Under the trade-for-trade segment, no speculative trading is allowed and delivery of shares and payment of consideration amount are mandatory.
The government on Tuesday invited foreign pension funds to participate in the infrastructure sector in the country.
Coming back to Indian stock markets, United Breweries (10.69%) was the top gainer in ‘A’ group on the BSE. The stock hit its 52-week high today. PMC Fincorp (20%) was the top loser in the group. It again today hit a new 52-week low.
Tata Steel (4.89%) was the top gainer of the Sensex 30 pack. Axis Bank (1.69%) was the top loser of the pack.
On Monday, US indices closed in the green.
All Asian indices, which were trading today, closed in the green. Shanghai Composite (2.52%) was the top gainer.
European indices were trading in the green. US Futures too were trading higher.
Markit Economics said that the growth rate of the eurozone economy continued to improve in March.
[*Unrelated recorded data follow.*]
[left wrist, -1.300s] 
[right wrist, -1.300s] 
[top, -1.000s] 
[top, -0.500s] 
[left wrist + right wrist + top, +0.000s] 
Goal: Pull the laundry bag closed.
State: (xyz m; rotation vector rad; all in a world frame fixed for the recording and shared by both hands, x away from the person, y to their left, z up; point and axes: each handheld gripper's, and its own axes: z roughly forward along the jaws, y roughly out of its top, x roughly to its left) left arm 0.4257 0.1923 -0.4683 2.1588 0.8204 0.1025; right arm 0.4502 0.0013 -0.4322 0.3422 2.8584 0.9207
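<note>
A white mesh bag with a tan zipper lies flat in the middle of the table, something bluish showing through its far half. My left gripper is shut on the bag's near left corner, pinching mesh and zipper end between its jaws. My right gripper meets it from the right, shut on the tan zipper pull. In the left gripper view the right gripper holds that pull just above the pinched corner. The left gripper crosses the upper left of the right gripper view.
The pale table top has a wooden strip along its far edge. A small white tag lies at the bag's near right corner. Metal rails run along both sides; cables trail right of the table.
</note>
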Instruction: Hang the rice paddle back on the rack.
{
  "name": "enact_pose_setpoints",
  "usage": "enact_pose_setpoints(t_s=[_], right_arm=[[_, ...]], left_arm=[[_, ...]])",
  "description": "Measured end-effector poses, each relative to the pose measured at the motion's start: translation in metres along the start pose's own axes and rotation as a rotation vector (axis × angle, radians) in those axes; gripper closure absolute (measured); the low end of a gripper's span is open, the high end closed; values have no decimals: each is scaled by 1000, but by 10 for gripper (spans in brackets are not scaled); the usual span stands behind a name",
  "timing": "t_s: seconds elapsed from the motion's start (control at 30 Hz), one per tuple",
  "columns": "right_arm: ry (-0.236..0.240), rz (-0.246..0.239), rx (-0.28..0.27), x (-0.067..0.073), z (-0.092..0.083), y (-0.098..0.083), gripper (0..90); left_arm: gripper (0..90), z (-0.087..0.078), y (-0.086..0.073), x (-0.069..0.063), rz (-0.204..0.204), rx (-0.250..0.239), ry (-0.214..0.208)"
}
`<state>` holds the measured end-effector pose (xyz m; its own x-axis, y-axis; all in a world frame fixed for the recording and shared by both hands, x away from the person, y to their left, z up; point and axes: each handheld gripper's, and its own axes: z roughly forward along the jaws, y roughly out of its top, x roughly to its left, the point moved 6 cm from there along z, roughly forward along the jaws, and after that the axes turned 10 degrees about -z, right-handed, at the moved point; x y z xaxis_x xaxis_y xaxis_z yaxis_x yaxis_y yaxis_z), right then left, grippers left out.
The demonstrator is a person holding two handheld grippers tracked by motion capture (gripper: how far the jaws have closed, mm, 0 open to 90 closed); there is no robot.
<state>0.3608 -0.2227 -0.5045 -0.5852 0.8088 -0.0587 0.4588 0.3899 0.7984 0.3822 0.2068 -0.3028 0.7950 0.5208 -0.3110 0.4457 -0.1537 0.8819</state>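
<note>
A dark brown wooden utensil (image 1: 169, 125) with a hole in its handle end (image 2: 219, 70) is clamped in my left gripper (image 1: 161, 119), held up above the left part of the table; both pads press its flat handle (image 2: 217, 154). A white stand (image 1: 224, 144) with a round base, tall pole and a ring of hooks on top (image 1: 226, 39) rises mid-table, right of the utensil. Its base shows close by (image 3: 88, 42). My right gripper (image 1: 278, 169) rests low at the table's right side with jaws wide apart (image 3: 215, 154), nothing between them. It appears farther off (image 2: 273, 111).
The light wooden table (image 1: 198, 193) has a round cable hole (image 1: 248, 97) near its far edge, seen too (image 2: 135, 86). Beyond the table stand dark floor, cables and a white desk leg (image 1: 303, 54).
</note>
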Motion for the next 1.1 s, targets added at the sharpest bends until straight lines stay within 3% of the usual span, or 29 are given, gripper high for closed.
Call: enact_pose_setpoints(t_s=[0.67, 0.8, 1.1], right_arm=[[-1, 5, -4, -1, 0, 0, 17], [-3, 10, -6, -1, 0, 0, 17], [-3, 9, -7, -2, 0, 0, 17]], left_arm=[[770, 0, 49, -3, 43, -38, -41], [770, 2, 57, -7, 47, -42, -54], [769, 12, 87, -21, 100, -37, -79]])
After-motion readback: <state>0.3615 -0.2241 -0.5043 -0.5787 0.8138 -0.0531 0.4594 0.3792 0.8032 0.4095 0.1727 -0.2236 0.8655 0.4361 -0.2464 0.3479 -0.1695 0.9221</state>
At 54, up from 53.3 in February, the final Markit Eurozone PMI Composite Output Index rose to an 11-month high and its joint-highest level for almost four years.
March data signalled a further rise in service sector activity in Germany seasonally adjusted final Markit Germany Services Business Activity Index rising from February's 54.7 to 55.4. Germany Composite Output Index meanwhile, rose from February's 53.8 to an eight-month high of 55.4 in March.